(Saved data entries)
((
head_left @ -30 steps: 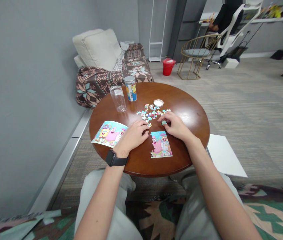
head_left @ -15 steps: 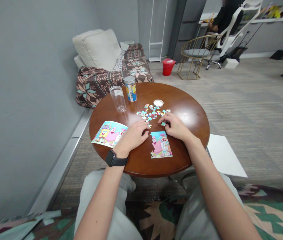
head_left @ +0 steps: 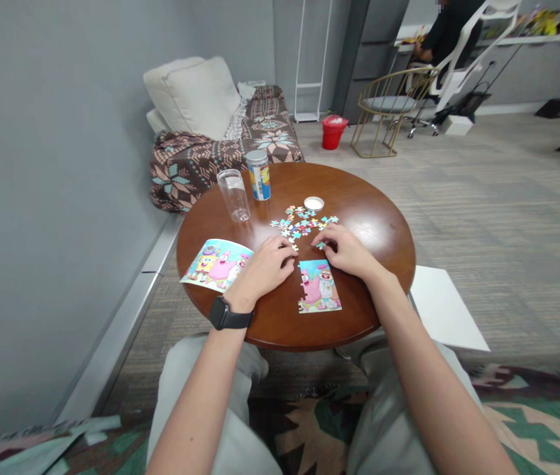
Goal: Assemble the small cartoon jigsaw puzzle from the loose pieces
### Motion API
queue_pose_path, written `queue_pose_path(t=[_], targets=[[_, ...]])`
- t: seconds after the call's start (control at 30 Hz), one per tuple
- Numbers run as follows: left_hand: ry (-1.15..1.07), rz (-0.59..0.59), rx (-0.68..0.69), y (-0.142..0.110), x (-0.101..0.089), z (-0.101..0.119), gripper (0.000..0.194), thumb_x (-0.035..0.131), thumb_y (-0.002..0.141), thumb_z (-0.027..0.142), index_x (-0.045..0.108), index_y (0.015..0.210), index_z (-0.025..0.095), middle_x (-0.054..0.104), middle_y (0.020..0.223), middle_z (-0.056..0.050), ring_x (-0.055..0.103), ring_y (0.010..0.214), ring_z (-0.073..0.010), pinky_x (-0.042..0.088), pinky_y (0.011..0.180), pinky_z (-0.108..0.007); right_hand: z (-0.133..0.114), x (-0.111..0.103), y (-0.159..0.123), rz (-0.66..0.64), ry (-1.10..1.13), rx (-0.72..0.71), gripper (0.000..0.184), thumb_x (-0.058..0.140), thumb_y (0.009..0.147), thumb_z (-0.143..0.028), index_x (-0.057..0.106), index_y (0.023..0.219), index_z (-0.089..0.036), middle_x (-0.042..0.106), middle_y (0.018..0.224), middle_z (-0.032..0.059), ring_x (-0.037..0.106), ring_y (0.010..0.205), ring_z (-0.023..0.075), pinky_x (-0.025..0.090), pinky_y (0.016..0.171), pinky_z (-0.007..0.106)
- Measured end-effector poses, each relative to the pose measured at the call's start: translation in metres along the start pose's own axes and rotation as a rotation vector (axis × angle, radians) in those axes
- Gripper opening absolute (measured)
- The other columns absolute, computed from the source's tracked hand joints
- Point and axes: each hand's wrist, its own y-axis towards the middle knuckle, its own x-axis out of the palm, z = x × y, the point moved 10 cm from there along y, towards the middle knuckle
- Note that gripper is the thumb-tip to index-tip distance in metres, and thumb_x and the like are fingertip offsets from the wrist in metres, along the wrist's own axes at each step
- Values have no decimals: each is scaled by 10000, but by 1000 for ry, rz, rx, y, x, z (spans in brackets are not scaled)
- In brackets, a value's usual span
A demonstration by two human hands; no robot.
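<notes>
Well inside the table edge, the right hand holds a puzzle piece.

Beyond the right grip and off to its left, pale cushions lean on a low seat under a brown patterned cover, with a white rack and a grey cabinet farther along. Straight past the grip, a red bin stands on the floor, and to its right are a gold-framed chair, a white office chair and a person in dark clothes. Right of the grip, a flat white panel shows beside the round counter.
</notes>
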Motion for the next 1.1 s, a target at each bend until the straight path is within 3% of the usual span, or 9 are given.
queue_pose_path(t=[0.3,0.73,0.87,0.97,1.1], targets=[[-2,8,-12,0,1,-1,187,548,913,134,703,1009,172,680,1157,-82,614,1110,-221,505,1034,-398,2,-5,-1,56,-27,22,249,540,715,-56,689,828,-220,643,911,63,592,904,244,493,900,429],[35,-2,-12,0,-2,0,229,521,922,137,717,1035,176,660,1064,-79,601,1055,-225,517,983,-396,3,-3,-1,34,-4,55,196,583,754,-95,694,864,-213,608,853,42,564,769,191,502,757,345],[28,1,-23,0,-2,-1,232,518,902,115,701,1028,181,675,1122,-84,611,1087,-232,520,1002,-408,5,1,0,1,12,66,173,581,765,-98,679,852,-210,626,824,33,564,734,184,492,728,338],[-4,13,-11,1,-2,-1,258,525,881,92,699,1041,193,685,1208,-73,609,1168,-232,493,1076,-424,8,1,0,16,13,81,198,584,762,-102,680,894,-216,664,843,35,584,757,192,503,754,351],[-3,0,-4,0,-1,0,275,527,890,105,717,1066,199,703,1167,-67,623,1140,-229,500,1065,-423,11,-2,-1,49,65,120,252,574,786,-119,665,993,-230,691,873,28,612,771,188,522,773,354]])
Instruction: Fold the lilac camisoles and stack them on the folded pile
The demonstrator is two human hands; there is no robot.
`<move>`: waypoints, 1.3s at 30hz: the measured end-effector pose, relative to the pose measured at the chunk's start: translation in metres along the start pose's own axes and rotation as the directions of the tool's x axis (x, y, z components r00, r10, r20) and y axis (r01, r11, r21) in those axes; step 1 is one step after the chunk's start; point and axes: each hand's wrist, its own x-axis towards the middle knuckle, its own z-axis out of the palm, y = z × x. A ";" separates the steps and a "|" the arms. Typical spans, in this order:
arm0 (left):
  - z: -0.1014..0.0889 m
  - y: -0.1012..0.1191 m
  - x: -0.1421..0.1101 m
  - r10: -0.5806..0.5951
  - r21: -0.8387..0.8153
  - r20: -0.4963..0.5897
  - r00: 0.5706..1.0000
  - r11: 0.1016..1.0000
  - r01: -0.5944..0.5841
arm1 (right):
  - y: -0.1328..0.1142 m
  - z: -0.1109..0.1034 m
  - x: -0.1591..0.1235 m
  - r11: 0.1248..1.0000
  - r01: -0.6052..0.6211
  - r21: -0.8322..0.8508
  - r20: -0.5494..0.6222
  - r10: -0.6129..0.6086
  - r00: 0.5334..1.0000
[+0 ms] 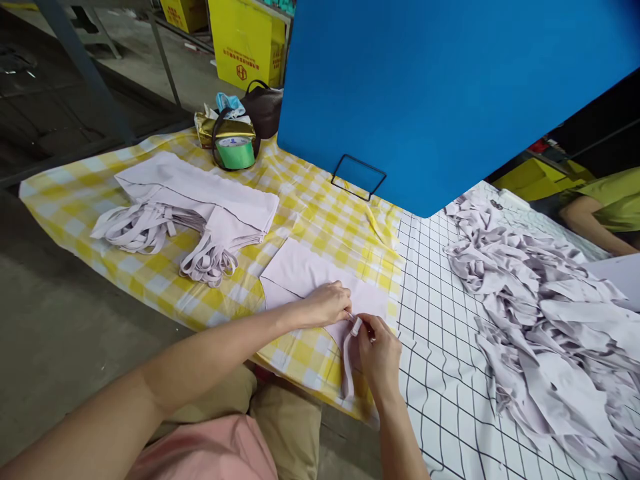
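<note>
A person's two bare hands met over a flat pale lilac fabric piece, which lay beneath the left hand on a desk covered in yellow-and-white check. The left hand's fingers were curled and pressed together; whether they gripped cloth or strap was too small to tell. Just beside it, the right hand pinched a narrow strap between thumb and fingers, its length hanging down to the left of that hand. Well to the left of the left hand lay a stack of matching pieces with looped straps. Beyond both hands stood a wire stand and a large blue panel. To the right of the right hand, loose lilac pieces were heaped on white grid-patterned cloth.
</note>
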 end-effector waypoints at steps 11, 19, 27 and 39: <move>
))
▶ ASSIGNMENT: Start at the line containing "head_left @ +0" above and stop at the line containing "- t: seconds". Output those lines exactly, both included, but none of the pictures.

▶ REPLY TO THE EXERCISE:
head_left @ +0 steps: 
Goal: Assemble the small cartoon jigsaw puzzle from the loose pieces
### Motion API
queue_pose_path, written `queue_pose_path(t=[_], targets=[[_, ...]])`
- t: seconds after the call's start (control at 30 Hz), one per tuple

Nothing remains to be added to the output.